§ 59. Mr. Collinsasked the Minister of Labour if he will give an undertaking that the Government's declared policy on wage increases will not involve any attempt by him to cancel any decision by a joint industrial council to alter wages or conditions of labour, or any interference with the freedom of members of joint industrial councils in the making of such decisions.
§ Mr. Iain MacleodJoint industrial councils are bodies concerned with collective bargaining and we have already informed the House that the Government 953 have no intention of interfering with such arrangements.
§ Mr. CollinsIn that event, will the Minister agree that the right of workers and employers to negotiate freely on wages and conditions is absolutely fundamental to our industrial structure?

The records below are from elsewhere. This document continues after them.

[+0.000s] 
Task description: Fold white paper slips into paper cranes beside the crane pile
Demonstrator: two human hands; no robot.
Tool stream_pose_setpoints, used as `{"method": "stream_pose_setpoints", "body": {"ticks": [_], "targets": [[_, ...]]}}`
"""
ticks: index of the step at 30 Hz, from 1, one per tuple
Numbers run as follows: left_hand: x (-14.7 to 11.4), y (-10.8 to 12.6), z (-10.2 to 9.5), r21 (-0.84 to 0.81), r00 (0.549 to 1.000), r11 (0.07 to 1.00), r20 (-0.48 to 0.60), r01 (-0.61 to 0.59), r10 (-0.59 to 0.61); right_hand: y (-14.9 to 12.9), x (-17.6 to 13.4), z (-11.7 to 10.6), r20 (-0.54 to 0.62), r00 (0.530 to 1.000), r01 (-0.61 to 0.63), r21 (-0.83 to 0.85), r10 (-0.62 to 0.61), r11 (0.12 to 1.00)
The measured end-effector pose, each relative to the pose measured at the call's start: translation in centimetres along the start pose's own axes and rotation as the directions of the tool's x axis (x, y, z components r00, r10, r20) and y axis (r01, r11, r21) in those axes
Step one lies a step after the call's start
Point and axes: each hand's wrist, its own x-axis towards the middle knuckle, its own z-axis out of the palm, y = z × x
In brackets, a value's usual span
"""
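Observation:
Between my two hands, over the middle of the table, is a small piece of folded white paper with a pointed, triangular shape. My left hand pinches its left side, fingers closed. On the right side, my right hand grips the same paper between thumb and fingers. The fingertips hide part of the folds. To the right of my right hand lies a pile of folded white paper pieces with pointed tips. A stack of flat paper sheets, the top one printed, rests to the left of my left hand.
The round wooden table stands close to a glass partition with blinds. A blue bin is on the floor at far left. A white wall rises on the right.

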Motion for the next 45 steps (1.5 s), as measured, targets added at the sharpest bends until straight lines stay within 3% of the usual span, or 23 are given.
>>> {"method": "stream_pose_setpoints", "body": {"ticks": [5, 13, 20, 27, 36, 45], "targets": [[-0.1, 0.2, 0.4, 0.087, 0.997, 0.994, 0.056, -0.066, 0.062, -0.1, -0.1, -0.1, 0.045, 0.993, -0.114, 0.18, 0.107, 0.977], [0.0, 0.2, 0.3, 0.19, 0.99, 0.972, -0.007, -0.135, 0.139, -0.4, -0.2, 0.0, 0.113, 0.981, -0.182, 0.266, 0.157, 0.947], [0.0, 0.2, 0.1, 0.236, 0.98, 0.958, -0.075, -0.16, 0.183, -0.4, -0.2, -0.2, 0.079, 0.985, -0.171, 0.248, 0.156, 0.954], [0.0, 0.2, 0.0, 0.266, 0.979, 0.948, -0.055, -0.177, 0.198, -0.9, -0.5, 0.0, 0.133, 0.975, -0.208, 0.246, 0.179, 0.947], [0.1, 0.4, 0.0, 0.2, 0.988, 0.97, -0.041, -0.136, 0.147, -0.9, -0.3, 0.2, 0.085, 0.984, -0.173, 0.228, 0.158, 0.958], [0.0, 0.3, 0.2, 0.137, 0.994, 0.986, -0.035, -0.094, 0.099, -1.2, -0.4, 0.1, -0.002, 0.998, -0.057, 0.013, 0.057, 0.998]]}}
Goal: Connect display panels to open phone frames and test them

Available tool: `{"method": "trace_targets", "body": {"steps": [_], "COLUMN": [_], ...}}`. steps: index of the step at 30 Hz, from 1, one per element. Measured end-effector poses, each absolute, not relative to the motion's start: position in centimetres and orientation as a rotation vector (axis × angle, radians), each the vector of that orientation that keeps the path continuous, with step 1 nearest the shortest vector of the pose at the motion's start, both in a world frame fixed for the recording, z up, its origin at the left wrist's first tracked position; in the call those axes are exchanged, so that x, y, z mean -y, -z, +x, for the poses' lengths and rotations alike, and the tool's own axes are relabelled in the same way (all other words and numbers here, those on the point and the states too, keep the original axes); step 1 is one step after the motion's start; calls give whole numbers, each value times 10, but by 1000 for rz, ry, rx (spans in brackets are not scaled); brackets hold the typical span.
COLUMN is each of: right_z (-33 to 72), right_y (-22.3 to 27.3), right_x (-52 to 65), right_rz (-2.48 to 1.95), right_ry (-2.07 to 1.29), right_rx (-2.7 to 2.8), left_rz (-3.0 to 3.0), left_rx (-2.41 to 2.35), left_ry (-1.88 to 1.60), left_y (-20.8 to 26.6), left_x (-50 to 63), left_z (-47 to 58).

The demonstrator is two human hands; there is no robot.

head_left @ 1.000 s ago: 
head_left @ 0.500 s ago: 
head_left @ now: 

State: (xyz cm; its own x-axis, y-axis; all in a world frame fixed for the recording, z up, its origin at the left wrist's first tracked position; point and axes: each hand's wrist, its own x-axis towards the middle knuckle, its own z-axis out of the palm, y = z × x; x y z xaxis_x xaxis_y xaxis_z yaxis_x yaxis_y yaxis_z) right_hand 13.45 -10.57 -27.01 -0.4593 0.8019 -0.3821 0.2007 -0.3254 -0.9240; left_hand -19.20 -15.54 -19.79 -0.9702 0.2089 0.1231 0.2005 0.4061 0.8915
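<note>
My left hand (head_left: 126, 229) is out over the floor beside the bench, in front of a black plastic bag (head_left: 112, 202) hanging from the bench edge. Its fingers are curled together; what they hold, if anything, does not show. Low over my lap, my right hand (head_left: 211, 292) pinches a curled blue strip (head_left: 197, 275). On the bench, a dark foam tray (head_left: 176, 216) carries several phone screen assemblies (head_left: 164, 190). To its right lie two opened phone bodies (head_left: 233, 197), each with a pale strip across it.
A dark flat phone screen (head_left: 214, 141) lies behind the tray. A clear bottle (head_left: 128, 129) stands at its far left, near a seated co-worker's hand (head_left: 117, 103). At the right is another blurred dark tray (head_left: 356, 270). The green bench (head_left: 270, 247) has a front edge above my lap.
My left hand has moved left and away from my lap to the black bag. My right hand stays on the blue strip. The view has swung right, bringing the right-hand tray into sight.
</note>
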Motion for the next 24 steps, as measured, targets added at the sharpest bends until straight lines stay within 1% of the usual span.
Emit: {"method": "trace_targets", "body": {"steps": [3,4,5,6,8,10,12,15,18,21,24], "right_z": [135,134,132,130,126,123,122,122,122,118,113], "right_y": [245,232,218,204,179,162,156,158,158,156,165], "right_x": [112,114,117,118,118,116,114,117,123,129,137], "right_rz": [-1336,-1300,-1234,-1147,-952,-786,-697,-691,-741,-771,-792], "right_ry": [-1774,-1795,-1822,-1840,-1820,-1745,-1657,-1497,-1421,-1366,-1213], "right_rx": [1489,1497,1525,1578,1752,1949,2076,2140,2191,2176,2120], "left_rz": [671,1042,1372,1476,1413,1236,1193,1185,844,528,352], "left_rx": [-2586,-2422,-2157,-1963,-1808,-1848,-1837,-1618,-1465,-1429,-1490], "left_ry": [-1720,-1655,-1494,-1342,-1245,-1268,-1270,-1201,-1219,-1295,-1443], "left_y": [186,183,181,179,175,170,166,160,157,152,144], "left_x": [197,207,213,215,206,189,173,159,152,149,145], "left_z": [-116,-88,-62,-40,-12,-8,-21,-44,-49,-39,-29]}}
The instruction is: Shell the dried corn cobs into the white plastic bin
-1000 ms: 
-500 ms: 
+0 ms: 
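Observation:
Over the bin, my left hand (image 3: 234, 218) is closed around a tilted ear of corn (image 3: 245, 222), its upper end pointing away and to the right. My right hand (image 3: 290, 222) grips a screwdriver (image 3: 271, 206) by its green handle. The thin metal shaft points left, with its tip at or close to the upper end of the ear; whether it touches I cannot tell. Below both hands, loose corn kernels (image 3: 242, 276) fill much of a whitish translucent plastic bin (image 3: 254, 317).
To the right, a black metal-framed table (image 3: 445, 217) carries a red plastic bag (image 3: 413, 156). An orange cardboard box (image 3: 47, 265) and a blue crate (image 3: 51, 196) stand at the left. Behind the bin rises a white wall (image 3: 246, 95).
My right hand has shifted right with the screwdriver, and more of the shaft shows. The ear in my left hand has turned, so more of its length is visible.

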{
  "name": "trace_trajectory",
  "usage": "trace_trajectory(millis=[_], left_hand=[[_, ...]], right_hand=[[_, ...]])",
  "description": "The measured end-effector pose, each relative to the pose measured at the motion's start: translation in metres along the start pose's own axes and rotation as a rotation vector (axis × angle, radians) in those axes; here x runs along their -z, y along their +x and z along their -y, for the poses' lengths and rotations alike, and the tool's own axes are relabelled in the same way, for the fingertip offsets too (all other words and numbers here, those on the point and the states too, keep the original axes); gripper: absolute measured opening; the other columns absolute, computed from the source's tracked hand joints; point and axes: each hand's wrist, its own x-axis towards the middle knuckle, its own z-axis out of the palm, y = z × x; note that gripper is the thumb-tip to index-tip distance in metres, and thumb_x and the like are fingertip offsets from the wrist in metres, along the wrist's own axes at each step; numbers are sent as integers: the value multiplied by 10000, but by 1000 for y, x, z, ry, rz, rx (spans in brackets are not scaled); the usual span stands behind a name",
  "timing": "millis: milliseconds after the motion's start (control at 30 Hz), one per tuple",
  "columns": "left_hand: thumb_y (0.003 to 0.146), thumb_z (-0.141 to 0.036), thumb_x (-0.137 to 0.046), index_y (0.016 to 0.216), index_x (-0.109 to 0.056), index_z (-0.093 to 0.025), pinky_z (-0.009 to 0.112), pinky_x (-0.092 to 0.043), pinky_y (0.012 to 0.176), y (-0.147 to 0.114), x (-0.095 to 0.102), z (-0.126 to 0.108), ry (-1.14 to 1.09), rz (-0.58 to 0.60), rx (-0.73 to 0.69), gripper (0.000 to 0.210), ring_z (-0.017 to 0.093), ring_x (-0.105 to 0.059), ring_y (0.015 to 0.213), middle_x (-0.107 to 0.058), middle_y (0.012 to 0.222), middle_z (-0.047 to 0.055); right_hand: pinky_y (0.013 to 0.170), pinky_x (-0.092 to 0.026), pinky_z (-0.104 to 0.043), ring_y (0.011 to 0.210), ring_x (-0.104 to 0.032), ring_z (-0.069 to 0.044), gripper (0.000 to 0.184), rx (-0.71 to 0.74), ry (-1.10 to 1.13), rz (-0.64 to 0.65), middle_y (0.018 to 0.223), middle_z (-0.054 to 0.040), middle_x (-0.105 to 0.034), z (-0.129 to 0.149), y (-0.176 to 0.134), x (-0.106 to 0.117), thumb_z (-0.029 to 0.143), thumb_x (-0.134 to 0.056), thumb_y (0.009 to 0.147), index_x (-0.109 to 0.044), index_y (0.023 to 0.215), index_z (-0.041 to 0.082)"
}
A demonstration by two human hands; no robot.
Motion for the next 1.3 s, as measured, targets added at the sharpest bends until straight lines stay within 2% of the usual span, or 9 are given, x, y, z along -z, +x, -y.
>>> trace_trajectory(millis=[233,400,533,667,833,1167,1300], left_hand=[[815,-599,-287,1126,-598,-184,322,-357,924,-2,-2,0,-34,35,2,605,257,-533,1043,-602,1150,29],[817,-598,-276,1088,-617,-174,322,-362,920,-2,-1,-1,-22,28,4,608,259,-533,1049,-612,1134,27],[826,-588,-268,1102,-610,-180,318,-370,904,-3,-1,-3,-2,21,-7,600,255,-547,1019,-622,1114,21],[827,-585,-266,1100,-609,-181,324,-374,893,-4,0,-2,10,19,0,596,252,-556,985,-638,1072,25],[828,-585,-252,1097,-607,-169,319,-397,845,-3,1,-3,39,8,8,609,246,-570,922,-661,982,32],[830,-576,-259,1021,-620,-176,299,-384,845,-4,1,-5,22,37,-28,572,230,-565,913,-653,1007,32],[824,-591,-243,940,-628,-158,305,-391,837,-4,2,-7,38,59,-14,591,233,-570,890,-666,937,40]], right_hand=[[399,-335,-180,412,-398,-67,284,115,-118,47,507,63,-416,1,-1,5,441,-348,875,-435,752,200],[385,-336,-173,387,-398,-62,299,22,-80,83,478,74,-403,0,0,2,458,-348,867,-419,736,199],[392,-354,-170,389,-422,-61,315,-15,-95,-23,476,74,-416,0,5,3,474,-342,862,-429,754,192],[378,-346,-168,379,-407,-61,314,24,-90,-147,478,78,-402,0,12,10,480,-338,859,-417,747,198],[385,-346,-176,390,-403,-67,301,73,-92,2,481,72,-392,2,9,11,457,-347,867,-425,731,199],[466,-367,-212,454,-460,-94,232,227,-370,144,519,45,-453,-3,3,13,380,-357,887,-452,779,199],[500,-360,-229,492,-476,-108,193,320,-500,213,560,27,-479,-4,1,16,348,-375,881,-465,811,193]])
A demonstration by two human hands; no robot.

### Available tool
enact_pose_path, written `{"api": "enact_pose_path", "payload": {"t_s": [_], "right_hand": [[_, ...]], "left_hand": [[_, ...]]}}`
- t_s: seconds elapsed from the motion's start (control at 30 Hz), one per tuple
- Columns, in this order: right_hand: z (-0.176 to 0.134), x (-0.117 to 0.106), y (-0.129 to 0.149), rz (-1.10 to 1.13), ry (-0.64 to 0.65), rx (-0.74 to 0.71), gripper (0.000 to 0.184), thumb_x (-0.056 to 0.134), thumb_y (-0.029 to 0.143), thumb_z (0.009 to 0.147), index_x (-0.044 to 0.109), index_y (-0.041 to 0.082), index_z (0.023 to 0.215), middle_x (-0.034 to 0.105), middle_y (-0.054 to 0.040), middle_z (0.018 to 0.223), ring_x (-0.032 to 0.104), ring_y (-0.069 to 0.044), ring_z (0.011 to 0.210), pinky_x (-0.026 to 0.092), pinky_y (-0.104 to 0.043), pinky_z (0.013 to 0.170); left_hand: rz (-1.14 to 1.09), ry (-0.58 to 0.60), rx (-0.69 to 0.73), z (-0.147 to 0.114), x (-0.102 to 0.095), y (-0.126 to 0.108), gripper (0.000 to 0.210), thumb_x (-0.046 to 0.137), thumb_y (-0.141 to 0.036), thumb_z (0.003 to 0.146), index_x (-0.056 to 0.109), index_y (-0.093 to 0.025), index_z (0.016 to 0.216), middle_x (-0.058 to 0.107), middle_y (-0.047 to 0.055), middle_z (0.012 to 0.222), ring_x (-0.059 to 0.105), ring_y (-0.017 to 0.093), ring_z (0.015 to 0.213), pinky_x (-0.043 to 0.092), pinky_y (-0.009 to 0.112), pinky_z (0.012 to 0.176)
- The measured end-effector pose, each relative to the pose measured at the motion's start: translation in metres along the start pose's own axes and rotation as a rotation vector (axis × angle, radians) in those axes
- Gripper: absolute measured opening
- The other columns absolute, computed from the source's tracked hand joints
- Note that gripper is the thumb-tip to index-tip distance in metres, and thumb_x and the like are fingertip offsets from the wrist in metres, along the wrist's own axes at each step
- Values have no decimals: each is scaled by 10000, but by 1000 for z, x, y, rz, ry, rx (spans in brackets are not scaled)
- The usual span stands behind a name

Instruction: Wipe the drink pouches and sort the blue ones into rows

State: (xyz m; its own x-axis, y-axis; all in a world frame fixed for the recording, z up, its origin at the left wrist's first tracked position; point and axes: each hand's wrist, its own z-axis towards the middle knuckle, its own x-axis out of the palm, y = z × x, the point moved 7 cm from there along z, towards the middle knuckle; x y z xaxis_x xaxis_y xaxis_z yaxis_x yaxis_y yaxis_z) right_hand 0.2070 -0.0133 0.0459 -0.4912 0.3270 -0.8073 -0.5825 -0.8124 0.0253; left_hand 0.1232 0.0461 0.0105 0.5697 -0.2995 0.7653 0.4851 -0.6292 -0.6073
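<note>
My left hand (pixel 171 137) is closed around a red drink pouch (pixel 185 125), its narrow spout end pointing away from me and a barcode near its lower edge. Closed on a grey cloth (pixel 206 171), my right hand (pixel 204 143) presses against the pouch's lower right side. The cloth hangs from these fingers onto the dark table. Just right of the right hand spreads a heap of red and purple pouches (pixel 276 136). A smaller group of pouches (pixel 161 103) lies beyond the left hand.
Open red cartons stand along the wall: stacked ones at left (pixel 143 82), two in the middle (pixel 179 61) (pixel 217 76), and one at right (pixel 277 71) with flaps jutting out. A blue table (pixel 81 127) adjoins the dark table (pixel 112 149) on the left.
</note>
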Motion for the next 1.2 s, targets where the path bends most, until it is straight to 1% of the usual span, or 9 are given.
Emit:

Will he say, therefore, why, if he takes that attitude with regard to the joint industrial councils, the Government have made their recent decision regarding the Whitley Council for the Health Service? What is the fundamental difference?
§ Mr. MacleodAlthough I should like to look at the first part of the hon. Gentleman's supplementary question when it appears in HANSARD, I do not think that I should disagree. Of course, in the case mentioned, the fundamental difference is that the management or official side who have had the responsibility for making the recommendation are not in the ordinary position of employers in that they are not responsible for finding the money.
§ 62. Mr. Awberyasked the Minister of Labour on how many occasions and in what trades the decision of a Whitley Joint Industrial Council has been nullified by any body of employers or by the action of any Minister of the Crown.
§ Mr. Iain MacleodAbout 180 joint industrial councils or similar bodies operate at the present time and many of them have been in existence for a long period. I cannot say what action has been taken on the decisions of these councils over the last forty years as no record is kept in my Department. It is clearly unlikely, however, that any body of employers would nullify an agreement which they had freely reached in negotiation. It is, of course, only in a very few cases in the public sector that Parliament has decided that a Minister's approval is necessary before an agreed recommendation can be put into effect.
§ Mr. AwberyIs the Minister aware that, since Whitley Councils were established in 1917, this is the first occasion that an agreement has been nullified by the Government? Is he aware that he has created a precedent which will be adopted by employers and lead to chaos in industry and that all he is getting out of it is £604,000 a year? Will the right hon. Gentleman ask his right hon. Friend 954 the Minister of Health to reconsider his veto on the recent decision?
§ Mr. MacleodI note what has been said without agreeing with it. My right hon. Friend will also see in HANSARD what has been said. Obviously one cannot tell—because no records have been kept, and there are 180 of these councils going back forty years—whether such action has been taken before. The important point is that in the vast number of cases of joint industrial councils concerned with industry no Minister comes into the picture at any stage. It is only in a few cases that Parliament has decided he should, and presumably Parliament did not intend Ministerial approval to be a rubber stamp.
Mr. LeeWould the Minister care to resolve the anomaly which now faces us? Can we take it, the Whitley Council having made its recommendation and the Minister having vetoed it, there is now no opportunity for the trade union side to go to arbitration on the matter? Would the Minister accept that the anomaly works out in a way which means that the trade union side must now present its case so very badly as to be sure that the official side will turn it down, so that the matter can go to arbitration? Is that the position?
§ Mr. MacleodThe position is that, as there is no arbitrable issue at present, arbitration does not arise. [HON. MEMBERS: "Oh."] There is no dispute, and therefore there is no arbitrable issue. It is possible that such an issue will arise in connection with this particular claim. Nothing I have said today, and nothing that my right hon. and learned Friend the Minister of Health said to the deputation on Monday, excludes that possibility.
Mr. LeeThe Minister has said that there is no issue to go to arbitration. Would he not agree that the trade union side of the Whitley Council made an application which was agreed to at the Whitley Council, and because there was no failure to agree the matter cannot now be taken to arbitration? It does not alter the fact that the trade union side is insisting on its right to get a 3 per cent. advance. Will the right hon. Gentleman say what he means by his observation that there is no case to go to arbitration?
§ Mr. MacleodThere is no case to go to arbitration because at the moment there is, in this particular instance, and in the technical sense, no dispute. Therefore there can be no arbitration. The hon. Gentleman knows that perfectly well. I have made it quite plain that nothing I have said today excludes my consideration of an arbitrable issue if one is put before me.